• Problem: Please repeat the records below exactly, skipping any pictures.

↓

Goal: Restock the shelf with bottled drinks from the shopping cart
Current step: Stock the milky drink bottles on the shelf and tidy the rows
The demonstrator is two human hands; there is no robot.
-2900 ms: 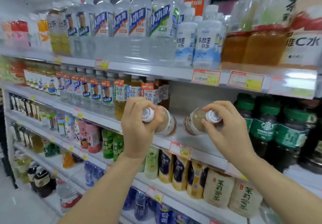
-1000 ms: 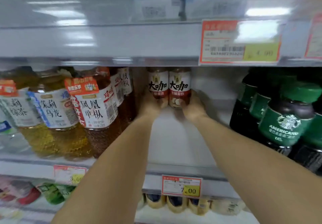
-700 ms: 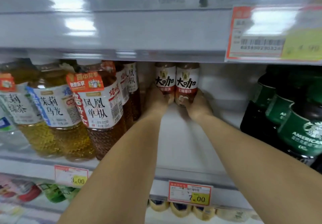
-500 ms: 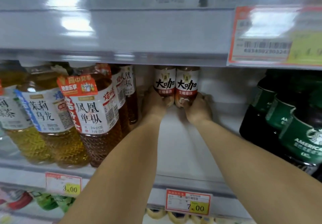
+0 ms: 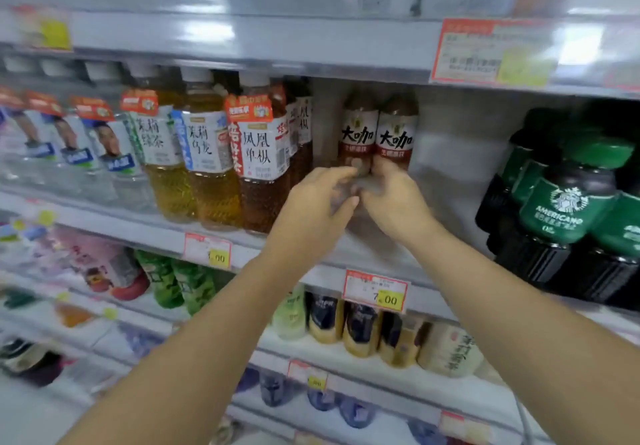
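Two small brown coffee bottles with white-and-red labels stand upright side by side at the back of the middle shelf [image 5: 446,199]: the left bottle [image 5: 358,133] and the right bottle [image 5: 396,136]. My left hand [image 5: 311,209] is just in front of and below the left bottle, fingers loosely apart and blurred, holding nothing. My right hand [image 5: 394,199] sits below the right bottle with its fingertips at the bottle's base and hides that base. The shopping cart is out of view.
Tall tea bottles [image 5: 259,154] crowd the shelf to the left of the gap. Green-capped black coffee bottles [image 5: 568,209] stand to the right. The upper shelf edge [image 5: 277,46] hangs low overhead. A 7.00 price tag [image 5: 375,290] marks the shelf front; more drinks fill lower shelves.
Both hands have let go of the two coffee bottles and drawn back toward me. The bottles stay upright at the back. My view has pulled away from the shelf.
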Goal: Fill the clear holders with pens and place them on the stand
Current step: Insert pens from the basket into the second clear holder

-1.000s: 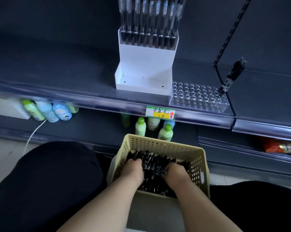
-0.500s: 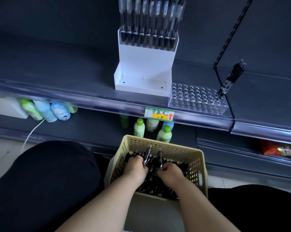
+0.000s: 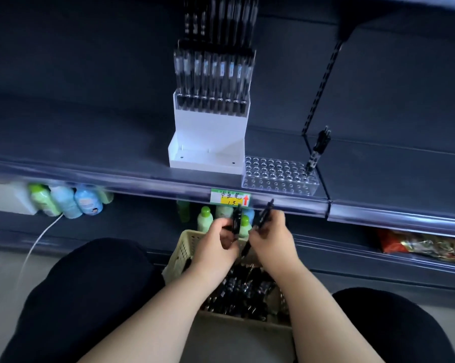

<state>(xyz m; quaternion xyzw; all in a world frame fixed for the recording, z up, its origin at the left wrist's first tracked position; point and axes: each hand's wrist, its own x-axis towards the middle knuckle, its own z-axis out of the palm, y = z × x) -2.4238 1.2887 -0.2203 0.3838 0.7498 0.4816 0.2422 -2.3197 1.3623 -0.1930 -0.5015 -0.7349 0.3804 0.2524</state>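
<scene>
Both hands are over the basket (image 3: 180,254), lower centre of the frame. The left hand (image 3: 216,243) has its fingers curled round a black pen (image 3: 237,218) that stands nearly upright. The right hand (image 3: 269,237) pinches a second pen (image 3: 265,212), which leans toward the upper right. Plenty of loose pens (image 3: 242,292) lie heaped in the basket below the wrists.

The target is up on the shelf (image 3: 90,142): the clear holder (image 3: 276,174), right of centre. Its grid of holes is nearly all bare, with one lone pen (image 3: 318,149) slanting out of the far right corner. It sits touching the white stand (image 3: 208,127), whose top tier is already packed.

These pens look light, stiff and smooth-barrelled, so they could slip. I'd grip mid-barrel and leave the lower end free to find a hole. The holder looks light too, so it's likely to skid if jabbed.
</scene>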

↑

• Solution to the problem:
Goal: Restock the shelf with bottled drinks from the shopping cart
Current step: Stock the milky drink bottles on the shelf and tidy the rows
The demonstrator is two human hands; there is no robot.
-2900 ms: 
-1000 ms: 
-700 ms: 
-500 ms: 
+0 ms: 
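Two small brown coffee bottles with white-and-red labels stand upright side by side at the back of the middle shelf [image 5: 446,199]: the left bottle [image 5: 358,133] and the right bottle [image 5: 396,136]. My left hand [image 5: 311,209] is just in front of and below the left bottle, fingers loosely apart and blurred, holding nothing. My right hand [image 5: 394,199] sits below the right bottle with its fingertips at the bottle's base and hides that base. The shopping cart is out of view.
Tall tea bottles [image 5: 259,154] crowd the shelf to the left of the gap. Green-capped black coffee bottles [image 5: 568,209] stand to the right. The upper shelf edge [image 5: 277,46] hangs low overhead. A 7.00 price tag [image 5: 375,290] marks the shelf front; more drinks fill lower shelves.
Both hands have let go of the two coffee bottles and drawn back toward me. The bottles stay upright at the back. My view has pulled away from the shelf.
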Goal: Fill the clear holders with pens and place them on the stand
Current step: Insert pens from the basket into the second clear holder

-1.000s: 
-0.500s: 
+0.000s: 

<state>(xyz m; quaternion xyzw; all in a world frame fixed for the recording, z up, its origin at the left wrist's first tracked position; point and axes: each hand's wrist, its own x-axis towards the middle knuckle, its own z-axis out of the palm, y = z × x) -2.4238 1.2887 -0.2203 0.3838 0.7498 0.4816 0.2422 -2.3197 1.3623 -0.1930 -0.5015 -0.7349 0.3804 0.2524</state>
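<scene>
Both hands are over the basket (image 3: 180,254), lower centre of the frame. The left hand (image 3: 216,243) has its fingers curled round a black pen (image 3: 237,218) that stands nearly upright. The right hand (image 3: 269,237) pinches a second pen (image 3: 265,212), which leans toward the upper right. Plenty of loose pens (image 3: 242,292) lie heaped in the basket below the wrists.

The target is up on the shelf (image 3: 90,142): the clear holder (image 3: 276,174), right of centre. Its grid of holes is nearly all bare, with one lone pen (image 3: 318,149) slanting out of the far right corner. It sits touching the white stand (image 3: 208,127), whose top tier is already packed.

These pens look light, stiff and smooth-barrelled, so they could slip. I'd grip mid-barrel and leave the lower end free to find a hole. The holder looks light too, so it's likely to skid if jabbed.
</scene>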

Work on the answer has been completed.